July 2016: Adayfi Was Released From Guantanamo On The Recommendation Of President Obama’s Periodic Review Board, Who Found His Release Was Not A Security Threat. According to a press release from the Department of Defense, “The Department of Defense announced today the transfer of Muhammadi Davlatov and Mansur Ahmad Saad al-Dayfi from the detention facility at Guantanamo Bay to the Government of Serbia. As directed by the president's Jan. 22, 2009, executive order, the interagency Guantanamo Review Task Force conducted a comprehensive review of this case. As a result of that review, which examined a number of factors, including security issues, Davlatov was unanimously approved for transfer by the six departments and agencies comprising the task force.

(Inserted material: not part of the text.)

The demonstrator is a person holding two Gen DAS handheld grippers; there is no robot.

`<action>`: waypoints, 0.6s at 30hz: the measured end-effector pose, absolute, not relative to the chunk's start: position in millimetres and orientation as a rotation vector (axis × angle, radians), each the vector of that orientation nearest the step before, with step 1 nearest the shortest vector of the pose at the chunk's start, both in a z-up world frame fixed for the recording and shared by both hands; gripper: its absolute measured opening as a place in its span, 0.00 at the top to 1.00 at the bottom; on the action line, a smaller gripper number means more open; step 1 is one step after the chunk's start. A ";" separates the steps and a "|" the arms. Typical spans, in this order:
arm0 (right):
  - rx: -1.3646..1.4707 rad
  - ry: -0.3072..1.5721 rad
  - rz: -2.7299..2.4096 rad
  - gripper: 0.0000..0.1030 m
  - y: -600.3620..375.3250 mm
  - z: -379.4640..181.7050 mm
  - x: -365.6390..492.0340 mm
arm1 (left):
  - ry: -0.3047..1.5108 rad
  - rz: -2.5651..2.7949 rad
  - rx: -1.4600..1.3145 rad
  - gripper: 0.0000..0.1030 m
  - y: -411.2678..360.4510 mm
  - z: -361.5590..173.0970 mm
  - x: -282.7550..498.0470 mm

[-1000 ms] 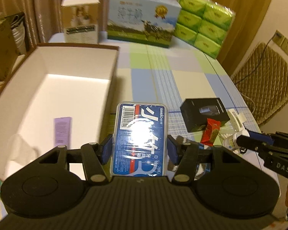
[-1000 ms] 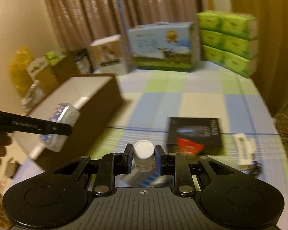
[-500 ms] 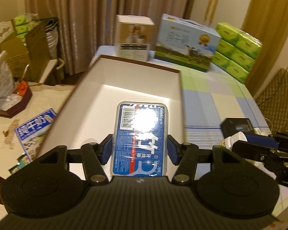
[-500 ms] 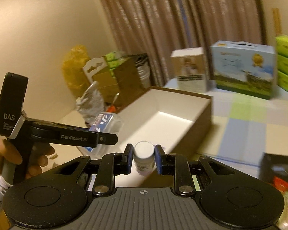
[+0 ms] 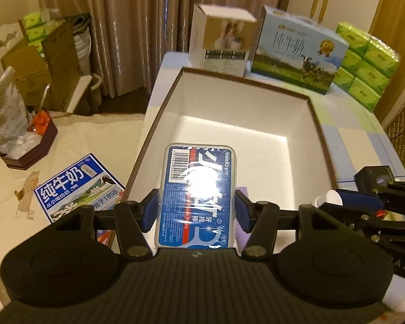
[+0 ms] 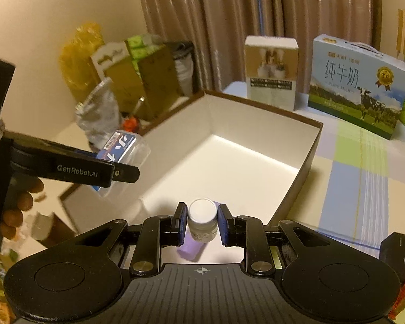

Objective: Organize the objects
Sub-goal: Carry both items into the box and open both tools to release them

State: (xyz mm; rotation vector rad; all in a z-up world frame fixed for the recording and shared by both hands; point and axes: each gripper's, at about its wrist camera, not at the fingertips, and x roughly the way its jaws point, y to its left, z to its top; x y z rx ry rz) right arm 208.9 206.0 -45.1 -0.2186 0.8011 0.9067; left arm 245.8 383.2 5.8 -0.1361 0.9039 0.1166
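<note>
Floss case (image 5: 197, 194) in left gripper (image 5: 197, 210), bottle (image 6: 202, 220) (white-capped) in right gripper (image 6: 201, 225)

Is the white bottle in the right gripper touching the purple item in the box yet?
Cannot tell. In the right wrist view the white bottle overlaps the purple item, hiding any gap.

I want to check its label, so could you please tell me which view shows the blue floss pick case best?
The left wrist view: the blue floss pick case fills the centre, label and barcode facing the camera, clamped in the left hand-held gripper. The right wrist view shows it small, tilted, partly hidden behind that gripper's finger.
</note>
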 end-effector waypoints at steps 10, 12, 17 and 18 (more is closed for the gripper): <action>-0.263 0.862 0.847 0.80 226.7 -68.8 237.8 | 0.993 0.039 -0.126 0.49 388.9 -29.1 300.9; -0.273 0.872 0.837 0.80 229.9 -73.2 243.4 | 1.013 0.030 -0.122 0.49 388.4 -36.0 309.5; -0.293 0.893 0.822 0.80 235.5 -81.1 254.2 | 1.058 0.008 -0.112 0.49 388.0 -50.1 323.6; -0.299 0.895 0.820 0.80 236.1 -82.1 256.0 | 1.070 0.004 -0.109 0.49 387.7 -53.4 326.4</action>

On Oct. 28, 2015, a Periodic Review Board consisting of representatives from the Departments of Defense, Homeland Security, Justice, and State; the Joint Chiefs of Staff, and the Office of the Director of National Intelligence determined continued law of war detention of al-Dayfi does not remain necessary to protect against a continuing significant threat to the security of the United States.” [Department of Defense, Press Release, 7/11/16]

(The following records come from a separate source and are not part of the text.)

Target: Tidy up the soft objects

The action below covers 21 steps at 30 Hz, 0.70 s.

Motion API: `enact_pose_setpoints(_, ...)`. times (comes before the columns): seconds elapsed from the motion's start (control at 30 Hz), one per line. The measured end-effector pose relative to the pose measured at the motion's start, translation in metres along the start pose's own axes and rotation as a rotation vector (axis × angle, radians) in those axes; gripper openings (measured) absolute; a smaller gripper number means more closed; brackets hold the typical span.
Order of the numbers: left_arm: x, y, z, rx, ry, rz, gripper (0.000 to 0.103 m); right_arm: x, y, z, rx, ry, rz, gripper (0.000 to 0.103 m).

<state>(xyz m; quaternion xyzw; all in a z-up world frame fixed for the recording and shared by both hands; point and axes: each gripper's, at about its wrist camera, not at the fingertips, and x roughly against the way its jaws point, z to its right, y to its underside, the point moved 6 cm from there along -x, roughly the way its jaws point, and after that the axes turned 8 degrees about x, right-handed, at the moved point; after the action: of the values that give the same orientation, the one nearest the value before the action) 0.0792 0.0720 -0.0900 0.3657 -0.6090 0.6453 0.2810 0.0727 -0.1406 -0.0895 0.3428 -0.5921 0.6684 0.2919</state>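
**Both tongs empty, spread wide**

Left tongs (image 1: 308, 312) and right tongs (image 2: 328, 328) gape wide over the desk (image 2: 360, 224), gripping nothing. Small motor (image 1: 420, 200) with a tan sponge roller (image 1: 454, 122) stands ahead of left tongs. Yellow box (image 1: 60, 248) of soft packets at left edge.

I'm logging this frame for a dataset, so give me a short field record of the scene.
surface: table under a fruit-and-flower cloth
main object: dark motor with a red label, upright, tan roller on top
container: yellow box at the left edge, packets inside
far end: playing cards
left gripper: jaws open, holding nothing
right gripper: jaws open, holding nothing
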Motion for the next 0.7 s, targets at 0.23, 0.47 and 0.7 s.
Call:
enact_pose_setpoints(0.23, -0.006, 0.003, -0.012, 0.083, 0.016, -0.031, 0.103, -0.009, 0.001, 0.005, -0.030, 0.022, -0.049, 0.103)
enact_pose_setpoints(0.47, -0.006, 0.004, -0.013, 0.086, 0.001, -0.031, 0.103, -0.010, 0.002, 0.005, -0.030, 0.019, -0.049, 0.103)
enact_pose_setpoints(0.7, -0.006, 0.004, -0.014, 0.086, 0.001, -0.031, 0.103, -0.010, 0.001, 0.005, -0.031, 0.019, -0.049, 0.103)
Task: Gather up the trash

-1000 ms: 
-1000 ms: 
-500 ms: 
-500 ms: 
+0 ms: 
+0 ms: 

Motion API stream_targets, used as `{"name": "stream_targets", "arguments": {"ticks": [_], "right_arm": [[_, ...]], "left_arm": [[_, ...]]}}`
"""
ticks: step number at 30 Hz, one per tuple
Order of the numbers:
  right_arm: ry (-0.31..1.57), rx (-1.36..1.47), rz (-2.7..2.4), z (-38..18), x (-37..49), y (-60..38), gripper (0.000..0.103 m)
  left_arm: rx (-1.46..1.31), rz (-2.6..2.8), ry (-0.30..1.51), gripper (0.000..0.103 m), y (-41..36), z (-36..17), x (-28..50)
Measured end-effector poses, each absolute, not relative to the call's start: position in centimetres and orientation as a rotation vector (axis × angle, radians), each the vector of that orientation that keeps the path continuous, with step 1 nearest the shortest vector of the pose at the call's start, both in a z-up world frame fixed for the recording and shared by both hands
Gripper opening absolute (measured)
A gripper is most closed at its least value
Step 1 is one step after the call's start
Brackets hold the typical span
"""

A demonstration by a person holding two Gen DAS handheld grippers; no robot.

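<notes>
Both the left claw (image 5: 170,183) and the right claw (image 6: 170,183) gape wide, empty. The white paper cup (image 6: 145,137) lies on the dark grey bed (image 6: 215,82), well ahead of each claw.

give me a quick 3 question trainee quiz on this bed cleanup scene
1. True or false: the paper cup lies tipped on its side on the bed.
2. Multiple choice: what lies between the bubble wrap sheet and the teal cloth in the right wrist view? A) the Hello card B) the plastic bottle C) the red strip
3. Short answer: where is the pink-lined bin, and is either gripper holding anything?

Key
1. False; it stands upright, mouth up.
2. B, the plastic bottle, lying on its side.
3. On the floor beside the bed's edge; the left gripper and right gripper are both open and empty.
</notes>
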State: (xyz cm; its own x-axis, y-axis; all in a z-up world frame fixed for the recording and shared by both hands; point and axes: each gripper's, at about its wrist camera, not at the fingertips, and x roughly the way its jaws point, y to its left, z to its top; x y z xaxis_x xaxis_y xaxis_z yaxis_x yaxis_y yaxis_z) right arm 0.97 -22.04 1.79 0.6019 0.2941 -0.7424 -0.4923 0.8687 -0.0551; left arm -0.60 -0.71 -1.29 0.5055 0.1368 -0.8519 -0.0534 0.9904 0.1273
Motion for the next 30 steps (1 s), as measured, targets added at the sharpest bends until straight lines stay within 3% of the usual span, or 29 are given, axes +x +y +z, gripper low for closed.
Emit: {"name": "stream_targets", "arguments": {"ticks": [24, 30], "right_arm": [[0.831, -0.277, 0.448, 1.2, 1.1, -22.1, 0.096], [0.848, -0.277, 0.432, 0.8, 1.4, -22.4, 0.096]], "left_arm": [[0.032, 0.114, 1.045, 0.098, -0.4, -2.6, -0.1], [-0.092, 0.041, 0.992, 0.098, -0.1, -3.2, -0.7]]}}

2017: Adayfi Wrote About His Experiences At Guantanamo In An Op-Ed For The New York Times. According to a Mansoor Adayfi op-ed for the New York Times, “Few detainees had seen the sea before coming to Guantánamo. All that the Afghans knew was that it was a lot of water that kills and eats people. They started asking about the sea. People who knew what the sea was, mostly people like me, from Arab countries, tried to explain it to the Afghans, but that made them even more afraid.” [New York Times, Mansoor Adayfi, 9/15/17]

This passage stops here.